On Friday, he sent his wife and 3-year-old son back to Cuba. As a diplomat, Imperatori could have sought refuge in the Cuban diplomatic offices.

'Truth will be my shield'

Standing outside his apartment three hours before the deadline to leave yesterday, Imperatori declared his innocence, with Schmoke by his side.

"My morale and my truth will be my shield," he said.

President Clinton and U.S. Secretary of State Madeleine K. Albright called Imperatori's initial challenge to the persona non grata U.S. request to leave "unprecedented" in world affairs.

"Under the Vienna Convention on diplomatic relations, Cuba must either recall the diplomat or terminate his functions," State Department spokesman James P. Rubin said.

With Imperatori leaving the country, Schmoke's role as his attorney is expected to involve asking the United States to allow him to return to testify in the Gonzalez case, as the representative of the Cuban government.

Two years ago, Schmoke took a diplomatic trip to Cuba with the Center for International Policy, a Washington-based advocacy group pushing to end the U.S. embargo.

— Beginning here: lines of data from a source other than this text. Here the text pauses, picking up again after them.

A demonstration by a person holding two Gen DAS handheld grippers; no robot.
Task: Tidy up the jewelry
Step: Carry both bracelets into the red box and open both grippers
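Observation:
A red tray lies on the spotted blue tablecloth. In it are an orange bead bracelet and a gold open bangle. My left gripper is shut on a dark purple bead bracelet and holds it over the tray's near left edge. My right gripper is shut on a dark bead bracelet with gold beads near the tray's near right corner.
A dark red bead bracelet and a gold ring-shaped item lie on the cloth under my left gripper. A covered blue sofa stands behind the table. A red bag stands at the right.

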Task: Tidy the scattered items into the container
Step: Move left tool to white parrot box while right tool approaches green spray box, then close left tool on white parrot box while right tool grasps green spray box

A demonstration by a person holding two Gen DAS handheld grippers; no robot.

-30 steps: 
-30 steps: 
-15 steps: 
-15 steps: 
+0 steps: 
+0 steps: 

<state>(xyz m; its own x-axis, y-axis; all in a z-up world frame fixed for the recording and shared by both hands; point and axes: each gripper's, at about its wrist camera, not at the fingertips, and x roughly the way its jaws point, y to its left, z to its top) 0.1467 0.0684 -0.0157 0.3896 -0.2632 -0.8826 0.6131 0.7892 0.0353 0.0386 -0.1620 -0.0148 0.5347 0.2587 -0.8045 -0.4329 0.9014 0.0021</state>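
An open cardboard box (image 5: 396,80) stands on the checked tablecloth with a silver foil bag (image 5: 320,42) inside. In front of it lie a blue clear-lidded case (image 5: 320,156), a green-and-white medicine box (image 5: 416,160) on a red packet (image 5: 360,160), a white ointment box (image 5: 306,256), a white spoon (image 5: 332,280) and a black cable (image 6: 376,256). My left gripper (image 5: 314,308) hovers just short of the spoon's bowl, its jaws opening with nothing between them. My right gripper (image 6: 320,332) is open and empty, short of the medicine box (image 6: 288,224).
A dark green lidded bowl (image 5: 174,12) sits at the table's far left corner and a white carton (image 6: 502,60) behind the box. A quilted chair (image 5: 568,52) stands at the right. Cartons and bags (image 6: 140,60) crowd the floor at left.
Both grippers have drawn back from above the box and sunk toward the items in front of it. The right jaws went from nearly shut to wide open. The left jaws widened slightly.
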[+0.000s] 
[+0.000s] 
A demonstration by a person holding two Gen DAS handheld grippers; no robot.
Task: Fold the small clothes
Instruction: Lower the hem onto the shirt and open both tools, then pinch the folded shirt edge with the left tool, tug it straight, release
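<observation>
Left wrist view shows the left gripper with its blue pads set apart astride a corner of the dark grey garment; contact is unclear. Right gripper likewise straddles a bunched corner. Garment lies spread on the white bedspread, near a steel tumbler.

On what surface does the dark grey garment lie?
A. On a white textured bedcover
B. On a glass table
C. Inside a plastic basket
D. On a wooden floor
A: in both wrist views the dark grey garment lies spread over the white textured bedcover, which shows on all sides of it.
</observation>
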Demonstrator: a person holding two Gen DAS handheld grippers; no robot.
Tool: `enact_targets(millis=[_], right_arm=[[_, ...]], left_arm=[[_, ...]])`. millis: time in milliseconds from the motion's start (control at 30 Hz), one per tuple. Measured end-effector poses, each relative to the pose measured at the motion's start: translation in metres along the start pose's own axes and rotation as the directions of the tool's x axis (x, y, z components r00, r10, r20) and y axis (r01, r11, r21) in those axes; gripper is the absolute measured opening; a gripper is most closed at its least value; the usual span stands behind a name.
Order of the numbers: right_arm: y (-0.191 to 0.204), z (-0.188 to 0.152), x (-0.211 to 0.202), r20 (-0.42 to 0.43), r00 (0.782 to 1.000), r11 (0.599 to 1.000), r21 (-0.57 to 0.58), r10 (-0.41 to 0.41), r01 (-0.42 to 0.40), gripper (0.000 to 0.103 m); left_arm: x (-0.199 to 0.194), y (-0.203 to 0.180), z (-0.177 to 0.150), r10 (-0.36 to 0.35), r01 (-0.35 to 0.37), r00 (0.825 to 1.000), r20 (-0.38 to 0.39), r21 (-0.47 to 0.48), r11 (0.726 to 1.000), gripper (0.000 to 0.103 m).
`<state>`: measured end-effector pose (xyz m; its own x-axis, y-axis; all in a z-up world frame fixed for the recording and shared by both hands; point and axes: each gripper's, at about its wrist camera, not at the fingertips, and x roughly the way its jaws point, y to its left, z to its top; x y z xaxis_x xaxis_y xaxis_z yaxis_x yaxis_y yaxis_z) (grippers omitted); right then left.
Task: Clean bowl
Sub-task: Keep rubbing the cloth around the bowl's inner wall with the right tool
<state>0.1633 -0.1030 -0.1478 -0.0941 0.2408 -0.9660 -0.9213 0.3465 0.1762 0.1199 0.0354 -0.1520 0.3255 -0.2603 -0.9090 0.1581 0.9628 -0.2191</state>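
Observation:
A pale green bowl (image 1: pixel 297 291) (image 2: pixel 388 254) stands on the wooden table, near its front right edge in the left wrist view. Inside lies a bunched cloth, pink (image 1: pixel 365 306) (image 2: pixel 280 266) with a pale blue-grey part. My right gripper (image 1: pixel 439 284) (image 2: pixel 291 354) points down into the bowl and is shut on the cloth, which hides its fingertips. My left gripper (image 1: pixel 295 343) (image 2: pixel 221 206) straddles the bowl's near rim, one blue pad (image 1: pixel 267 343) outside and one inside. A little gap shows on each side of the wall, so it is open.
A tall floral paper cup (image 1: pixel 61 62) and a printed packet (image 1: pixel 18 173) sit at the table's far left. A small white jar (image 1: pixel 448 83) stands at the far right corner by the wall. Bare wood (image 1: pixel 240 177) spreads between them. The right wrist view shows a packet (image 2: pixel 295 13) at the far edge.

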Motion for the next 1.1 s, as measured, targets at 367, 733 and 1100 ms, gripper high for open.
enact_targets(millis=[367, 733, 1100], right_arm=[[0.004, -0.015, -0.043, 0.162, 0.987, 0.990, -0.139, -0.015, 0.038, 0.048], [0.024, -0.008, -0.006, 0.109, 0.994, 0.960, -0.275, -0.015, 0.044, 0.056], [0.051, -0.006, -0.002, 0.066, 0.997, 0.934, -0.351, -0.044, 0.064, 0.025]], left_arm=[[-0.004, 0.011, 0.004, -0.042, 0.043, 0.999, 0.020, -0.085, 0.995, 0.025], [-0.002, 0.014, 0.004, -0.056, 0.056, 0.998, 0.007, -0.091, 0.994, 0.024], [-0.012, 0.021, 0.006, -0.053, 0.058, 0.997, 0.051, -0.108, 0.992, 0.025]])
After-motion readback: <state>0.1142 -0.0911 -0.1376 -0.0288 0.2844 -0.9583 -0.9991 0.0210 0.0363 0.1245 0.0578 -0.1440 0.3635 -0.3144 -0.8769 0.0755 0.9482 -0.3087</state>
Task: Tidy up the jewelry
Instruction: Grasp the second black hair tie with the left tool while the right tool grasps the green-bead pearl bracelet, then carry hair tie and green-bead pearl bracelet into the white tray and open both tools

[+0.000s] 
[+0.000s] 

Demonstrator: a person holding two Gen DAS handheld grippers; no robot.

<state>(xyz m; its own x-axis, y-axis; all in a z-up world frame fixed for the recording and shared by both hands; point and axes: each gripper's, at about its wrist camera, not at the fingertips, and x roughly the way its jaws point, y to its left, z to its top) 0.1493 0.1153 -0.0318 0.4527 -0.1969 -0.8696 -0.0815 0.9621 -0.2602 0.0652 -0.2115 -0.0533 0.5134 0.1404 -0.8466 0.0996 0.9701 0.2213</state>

He suggested that the conflicting nations have a baseball exhibition.

Last spring, the Orioles visited Havana and the Cuban all-stars played in Camden Yards, an event that led to further swaps between Baltimore and Cuba, including a chess match, tennis exhibition, doctor exchange and even trash trucks being given to Cuba as gifts from the city.

Friction over the Gonzalez case, however, has temporarily suspended a proposed regatta from Baltimore to Havana.

'Unpopular causes'

Maryland political veterans did not seem surprised that the former mayor's first high-profile legal case since leaving politics involves defending a communist diplomat.

"Schmoke has had a knack for finding unpopular causes to champion," said Carol Arscott, a political consultant and former state Republican activist.

"I guess the man is not going back into politics," Matthew Crenson, a Johns Hopkins University political science professor, said, chuckling. "But a client is a client, and it's a big case that's going to get his name back in the limelight in a big way."

As he prepared to hand his client over to FBI agents last night, Schmoke said the right to legal representation, not publicity, was his impetus for defending Imperatori.

"He feels very strongly that a real injury is being done here," Schmoke said. "He wants an opportunity to clear his name."

The Associated Press contributed to this article.